In contrast, increasing STINGel formulations (MDP loaded with 228, 455 and 910 μM CDN), resulted in significant cell death (Fig. 3B). While no difference in cell growth (Fig. 4) or percent viability (Fig. S3) was observed in samples loaded with 5 μM and 57 μM CDN (typical in vitro concentrations for induction of STING pathway and Type 1 INF expression28), observable cell stress, seen as a difference in percent cell viability shown in Fig. S3, was observed even at 114 μM CDN at the day 1 timepoint. However, cells seeded in 114 μM CDN gels recover to normal levels of viability and growth by days 3 and 7 (Fig. 4 and S3). Significant cell death and inhibition of cell growth was observed at 228 μM, with cell counts largely reduced from controls even as late as day 7 in Fig. 4. Massive cell death was observed at 455 and 910 μM (the concentration of in vivo injections) such that cell viability approached 0% by day 3 post seeding. In summary, while unloaded MDP gel is fully biocompatible, CDN loaded MDP gel exhibited inherent cytotoxicity at high drug concentrations in vitro.

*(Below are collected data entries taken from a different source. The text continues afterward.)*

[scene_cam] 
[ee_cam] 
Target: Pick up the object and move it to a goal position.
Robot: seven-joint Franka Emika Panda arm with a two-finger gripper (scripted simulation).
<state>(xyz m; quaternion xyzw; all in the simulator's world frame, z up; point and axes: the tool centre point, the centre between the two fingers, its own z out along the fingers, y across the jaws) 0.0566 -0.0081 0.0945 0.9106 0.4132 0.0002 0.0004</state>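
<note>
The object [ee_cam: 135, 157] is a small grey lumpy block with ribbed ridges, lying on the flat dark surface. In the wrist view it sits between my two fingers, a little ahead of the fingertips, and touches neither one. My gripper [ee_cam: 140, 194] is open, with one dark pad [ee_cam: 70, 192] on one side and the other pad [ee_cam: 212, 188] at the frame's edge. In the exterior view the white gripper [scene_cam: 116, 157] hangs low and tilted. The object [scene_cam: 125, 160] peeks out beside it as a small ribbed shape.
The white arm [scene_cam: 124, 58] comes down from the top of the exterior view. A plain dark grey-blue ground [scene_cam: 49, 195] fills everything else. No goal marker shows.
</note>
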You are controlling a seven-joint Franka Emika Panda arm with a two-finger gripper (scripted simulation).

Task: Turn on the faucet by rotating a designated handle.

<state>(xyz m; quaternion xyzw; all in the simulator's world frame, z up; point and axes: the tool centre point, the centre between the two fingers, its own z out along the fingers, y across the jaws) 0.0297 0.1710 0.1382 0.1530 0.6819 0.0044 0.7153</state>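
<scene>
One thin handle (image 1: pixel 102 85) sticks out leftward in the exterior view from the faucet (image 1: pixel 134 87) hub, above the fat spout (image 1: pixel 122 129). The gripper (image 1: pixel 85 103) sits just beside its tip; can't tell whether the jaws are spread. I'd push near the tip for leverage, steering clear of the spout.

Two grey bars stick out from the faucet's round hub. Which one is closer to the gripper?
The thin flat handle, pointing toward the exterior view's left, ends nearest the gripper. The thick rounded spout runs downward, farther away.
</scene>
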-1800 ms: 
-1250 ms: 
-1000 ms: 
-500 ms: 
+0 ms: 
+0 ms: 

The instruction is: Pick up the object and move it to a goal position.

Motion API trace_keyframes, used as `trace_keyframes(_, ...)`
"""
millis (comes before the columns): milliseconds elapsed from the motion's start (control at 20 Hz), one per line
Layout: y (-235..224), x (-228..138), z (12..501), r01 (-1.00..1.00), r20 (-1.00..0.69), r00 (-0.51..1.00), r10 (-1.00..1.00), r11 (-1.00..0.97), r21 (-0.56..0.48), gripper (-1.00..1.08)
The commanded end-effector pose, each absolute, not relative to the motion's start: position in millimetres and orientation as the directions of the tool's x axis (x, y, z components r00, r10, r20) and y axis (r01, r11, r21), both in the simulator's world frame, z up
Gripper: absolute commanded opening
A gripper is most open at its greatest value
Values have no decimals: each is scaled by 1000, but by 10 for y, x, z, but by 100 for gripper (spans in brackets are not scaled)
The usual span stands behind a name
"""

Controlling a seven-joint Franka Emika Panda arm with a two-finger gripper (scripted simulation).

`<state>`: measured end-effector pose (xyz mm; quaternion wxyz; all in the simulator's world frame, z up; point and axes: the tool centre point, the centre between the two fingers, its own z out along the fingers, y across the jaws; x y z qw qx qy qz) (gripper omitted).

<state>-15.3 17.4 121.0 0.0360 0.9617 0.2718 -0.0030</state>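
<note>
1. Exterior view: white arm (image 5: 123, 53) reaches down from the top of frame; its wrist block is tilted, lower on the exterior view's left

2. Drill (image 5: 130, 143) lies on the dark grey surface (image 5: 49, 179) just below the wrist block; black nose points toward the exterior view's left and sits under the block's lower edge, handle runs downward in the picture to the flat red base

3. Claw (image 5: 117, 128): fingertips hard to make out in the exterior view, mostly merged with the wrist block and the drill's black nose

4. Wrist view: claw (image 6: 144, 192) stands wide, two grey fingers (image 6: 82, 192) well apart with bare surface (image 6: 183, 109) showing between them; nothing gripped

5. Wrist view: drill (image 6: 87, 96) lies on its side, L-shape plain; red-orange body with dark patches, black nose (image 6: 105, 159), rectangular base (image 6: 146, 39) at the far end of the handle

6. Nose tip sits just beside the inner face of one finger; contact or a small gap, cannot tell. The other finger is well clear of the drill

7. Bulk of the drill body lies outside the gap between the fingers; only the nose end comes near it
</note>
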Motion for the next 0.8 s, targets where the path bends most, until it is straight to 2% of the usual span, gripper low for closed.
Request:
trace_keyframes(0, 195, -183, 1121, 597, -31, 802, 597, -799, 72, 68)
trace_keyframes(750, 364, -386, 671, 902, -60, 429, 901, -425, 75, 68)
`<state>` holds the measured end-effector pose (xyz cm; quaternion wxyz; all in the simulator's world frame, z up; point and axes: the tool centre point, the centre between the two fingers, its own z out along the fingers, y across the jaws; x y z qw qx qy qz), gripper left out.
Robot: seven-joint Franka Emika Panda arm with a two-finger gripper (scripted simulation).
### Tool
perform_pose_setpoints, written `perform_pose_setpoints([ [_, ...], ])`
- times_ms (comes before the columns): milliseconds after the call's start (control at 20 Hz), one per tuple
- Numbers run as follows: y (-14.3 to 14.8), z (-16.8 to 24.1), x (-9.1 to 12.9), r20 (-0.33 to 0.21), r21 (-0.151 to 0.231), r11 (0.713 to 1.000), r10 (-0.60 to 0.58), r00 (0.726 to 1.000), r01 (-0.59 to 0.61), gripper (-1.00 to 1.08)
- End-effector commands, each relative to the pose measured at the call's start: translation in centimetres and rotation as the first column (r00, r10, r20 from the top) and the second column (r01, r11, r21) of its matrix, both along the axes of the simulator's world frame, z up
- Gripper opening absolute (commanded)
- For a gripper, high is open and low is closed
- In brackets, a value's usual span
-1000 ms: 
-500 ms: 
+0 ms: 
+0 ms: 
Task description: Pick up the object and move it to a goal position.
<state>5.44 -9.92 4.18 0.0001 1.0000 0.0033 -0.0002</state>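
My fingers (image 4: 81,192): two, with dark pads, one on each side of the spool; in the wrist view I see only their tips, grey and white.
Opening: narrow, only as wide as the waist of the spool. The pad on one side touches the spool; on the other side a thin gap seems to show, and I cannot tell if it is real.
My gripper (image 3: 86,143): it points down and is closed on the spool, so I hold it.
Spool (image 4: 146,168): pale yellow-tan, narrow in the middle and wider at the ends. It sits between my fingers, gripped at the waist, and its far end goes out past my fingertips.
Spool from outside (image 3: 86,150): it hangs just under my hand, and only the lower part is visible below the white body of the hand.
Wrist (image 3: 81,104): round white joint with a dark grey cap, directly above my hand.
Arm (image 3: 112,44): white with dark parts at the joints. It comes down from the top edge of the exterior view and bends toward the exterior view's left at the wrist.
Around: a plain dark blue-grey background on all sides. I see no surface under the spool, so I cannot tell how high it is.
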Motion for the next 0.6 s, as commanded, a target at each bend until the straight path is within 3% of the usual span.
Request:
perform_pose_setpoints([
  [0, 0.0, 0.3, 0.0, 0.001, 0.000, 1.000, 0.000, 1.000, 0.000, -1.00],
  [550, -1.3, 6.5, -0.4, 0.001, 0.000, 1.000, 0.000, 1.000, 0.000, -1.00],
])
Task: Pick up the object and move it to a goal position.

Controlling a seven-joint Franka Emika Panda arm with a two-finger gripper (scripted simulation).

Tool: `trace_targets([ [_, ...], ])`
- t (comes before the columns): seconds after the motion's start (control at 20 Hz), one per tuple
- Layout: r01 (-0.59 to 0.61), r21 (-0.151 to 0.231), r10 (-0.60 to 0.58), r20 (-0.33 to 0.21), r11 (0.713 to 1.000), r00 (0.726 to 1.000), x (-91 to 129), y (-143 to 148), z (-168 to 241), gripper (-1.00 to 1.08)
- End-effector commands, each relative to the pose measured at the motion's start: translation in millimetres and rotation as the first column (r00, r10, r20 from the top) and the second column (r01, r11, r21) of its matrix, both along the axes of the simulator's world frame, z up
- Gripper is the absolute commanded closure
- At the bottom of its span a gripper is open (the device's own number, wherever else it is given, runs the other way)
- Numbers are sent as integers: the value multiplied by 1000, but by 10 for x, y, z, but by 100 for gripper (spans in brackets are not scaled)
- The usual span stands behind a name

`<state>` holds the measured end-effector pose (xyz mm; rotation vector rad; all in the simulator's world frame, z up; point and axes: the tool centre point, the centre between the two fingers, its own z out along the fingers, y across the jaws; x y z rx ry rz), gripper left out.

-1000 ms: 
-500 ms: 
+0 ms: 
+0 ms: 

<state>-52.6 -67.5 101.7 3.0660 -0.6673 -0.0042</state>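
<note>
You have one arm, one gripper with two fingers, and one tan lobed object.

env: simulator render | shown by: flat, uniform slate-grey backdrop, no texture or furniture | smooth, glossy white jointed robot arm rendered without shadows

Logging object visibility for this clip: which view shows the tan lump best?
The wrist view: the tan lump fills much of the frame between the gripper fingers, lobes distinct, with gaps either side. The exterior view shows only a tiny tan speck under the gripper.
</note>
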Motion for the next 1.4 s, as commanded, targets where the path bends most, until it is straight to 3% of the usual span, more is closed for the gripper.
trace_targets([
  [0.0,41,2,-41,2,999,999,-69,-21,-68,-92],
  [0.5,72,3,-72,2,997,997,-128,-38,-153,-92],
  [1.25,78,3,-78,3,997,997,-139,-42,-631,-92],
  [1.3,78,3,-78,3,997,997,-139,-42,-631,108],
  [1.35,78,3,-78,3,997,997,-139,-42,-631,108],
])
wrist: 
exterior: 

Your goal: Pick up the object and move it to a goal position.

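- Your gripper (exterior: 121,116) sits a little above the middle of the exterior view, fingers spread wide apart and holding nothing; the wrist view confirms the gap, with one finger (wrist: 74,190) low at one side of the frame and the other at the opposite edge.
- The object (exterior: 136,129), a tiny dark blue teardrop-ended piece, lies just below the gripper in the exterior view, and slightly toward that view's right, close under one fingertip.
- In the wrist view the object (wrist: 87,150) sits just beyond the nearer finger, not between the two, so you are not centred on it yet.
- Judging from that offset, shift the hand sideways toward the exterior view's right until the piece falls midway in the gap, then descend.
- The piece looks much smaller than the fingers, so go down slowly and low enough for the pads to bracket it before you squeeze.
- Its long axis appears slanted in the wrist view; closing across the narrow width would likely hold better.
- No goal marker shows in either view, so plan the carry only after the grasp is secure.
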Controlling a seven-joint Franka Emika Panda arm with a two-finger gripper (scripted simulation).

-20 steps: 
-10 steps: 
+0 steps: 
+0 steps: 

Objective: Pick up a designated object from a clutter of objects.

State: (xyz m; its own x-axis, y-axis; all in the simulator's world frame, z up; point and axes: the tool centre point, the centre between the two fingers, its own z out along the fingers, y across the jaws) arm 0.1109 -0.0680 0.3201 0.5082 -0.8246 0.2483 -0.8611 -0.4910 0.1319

3.3 In vivo subcutaneous characterization
In order to assess the properties of the STINGel material in vivo, the host response was studied using subcutaneous injections in mice. At specific timepoints the mice were euthanized and the implants removed for histological analysis (Fig. 5, Fig. S4–S6). Injection volumes were chosen to be 40 μL for CDN-loaded hydrogels and 100 μL for unloaded hydrogels. In past work, 100 μL or greater was an ideal injection volume as it aided in the location and removal of the hydrogel implants.37–38 However, in the case of drug-loaded injections we had to make a compromise between the implant being large enough to be visible by 3–7 days post injection, but also small enough for the total CDN dose to be well below potentially toxic levels. Therefore 40 μL was chosen and found to be sufficient for our purposes, with no signs of systemic toxicity observed in any experiments.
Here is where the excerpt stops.